[Mesa-dev] [RFC PATCH] i965/gs: add snb support
Ilia Mirkin
imirkin at alum.mit.edu
Mon Feb 24 00:36:25 PST 2014
Before you read any further, this is nowhere close to working. However it's in
a state where I think most of the structure is there, albeit with a lot of XXX
comments. And I haven't actually implemented the new opcodes I've added.
I was hoping one or two Intel people could take a look at this and let me know
of any pitfalls I'm likely to run into. I've already gotten a lot of help and
advice from Ken, but wanted to put something out publicly.

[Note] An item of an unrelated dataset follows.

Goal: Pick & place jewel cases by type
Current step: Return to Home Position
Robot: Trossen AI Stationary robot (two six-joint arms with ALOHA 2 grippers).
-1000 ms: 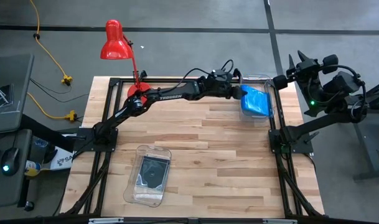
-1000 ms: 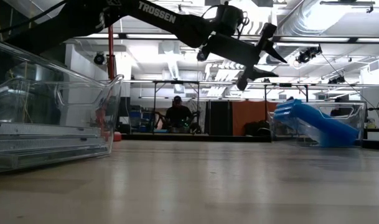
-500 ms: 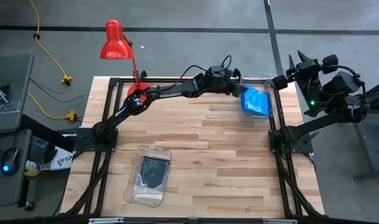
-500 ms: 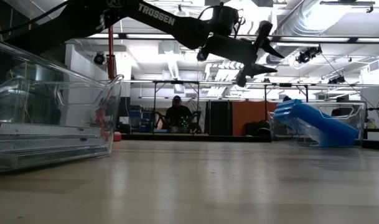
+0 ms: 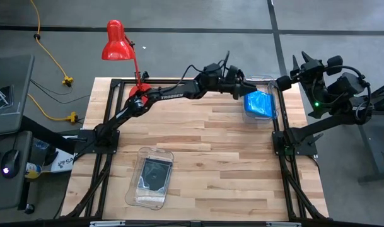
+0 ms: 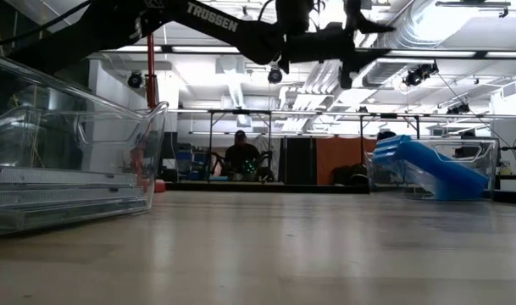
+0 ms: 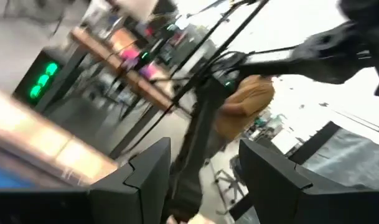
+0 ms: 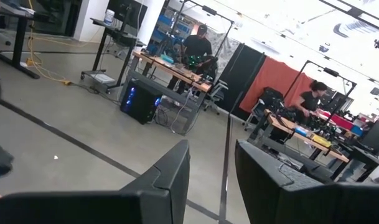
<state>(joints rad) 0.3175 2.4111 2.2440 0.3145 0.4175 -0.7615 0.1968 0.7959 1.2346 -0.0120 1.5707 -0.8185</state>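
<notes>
Dark grey jewel case sat in the near clear plastic bin, and imo homing just needed the left arm pulled back high so nothing clipped the far clear bin holding the bright blue jewel cases. Left end effector hovered just beside them, fingers apart, empty; right end effector, parked off the wooden surface, was released and empty too.

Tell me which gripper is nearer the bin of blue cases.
Left. The left gripper hovers beside the bin's rim; the right gripper sits off the table beyond it.
</notes>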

Any and all feedback much appreciated!
Not-Signed-off-by: Ilia Mirkin <imirkin at alum.mit.edu>
---
src/mesa/drivers/dri/i965/Makefile.sources | 1 +
src/mesa/drivers/dri/i965/brw_defines.h | 13 +
src/mesa/drivers/dri/i965/brw_vec4.h | 1 +
src/mesa/drivers/dri/i965/brw_vec4_gs_visitor.cpp | 36 ++-
src/mesa/drivers/dri/i965/brw_vec4_gs_visitor.h | 5 +-
src/mesa/drivers/dri/i965/brw_vec4_visitor.cpp | 14 ++
src/mesa/drivers/dri/i965/gen6_gs_visitor.cpp | 285 ++++++++++++++++++++++
src/mesa/drivers/dri/i965/gen6_gs_visitor.h | 63 +++++
8 files changed, 405 insertions(+), 13 deletions(-)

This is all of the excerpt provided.